Yasmina Reza já disse em entrevista ao The Guardian que uma das suas maiores preocupações ao escrever um livro é dar um ritmo à história. E ela consegue. Ganhadora de dois TONYs, o “Oscar do teatro”, Reza dá ritmo de uma peça ao seu romance e rapidamente consegue capturar o leitor.
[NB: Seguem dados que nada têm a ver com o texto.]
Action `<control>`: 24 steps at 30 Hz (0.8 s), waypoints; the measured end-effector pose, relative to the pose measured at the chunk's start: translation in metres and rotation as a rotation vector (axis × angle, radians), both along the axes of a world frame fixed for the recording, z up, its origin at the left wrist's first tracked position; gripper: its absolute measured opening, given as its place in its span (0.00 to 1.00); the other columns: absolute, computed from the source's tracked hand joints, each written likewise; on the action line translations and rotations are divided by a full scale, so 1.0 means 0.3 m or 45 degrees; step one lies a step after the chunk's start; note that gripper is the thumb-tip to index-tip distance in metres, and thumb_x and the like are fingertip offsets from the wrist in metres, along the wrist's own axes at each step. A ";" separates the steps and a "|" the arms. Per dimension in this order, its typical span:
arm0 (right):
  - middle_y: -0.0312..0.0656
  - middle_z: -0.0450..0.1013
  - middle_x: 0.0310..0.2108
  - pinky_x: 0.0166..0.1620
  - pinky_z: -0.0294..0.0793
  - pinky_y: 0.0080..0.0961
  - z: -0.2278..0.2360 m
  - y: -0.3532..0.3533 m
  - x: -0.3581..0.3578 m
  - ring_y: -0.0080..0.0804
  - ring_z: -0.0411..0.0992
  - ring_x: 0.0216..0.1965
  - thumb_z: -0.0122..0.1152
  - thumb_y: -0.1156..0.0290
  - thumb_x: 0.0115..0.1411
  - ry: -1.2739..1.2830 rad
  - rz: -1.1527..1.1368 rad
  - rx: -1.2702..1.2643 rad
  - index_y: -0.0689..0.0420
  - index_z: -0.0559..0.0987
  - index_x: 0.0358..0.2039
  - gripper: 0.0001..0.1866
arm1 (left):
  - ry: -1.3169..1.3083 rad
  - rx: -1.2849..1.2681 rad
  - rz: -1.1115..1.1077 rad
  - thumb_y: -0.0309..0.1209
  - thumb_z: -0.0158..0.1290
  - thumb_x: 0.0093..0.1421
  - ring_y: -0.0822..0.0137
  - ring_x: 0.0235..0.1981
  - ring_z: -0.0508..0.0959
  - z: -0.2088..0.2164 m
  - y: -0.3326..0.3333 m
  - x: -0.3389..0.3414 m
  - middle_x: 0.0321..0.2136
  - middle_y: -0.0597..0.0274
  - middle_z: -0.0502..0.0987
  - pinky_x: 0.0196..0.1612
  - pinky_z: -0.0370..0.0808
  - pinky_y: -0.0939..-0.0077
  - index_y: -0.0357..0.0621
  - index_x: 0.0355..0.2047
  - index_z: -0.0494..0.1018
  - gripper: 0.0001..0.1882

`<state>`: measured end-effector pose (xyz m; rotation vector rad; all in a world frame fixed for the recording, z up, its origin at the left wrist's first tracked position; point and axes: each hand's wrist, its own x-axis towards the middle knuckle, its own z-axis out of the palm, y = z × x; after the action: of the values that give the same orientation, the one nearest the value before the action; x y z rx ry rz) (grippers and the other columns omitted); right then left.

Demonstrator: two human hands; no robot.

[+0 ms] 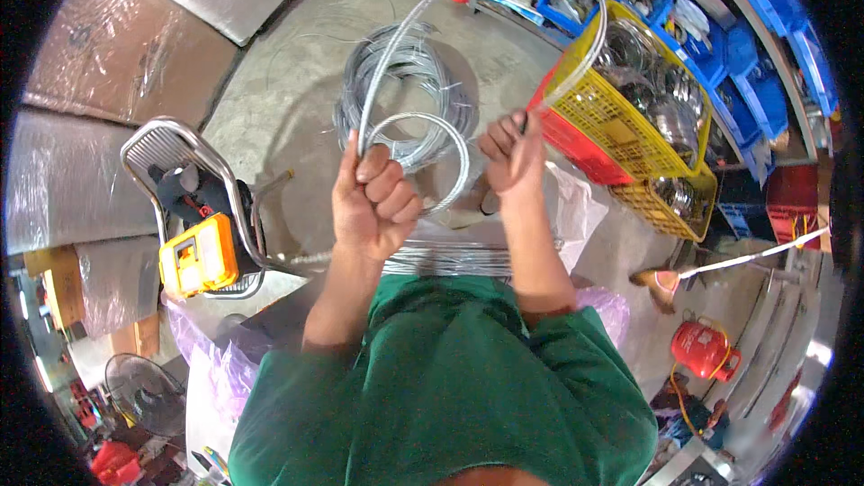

Cada capítulo de “Felizes os felizes” é narrado por um personagem e a história é sobre situações cotidianas mais banais, por vezes muito engraçadas: um casal que briga no supermercado porque o marido comprou o tipo de queijo errado; uma conversa na sala de espera de um consultório oncológico em que uma paciente idosa confessa não acreditar em quimioterapia, mas diz fazer para as pessoas não encherem o seu saco; e o desabafo de uma mulher que possui um filho com um grau de esquizofrenia que faz com que ele acredite ser a Céline Dion.
Conforme os capítulos vão passando, o leitor consegue fazer associações de que personagens de um capítulo por vezes são amigos, filhos ou amantes de personagens de capítulos anteriores.
São muitos personagens, o que poderia ser um desafio para a autora conseguir dar vozes distintas a todos eles, mas Yasmina Reza consegue criar uma personalidade para cada um e você de fato sente a mudança quando está lendo.
“Felizes os felizes” não se trata de um livro com grandes ambições que tem como objetivo provocar algum tipo de discussão, mas ele é legal demais, e às vezes tudo o que precisamos é de um livro propositalmente leve, extremamente bem escrito para ser isso.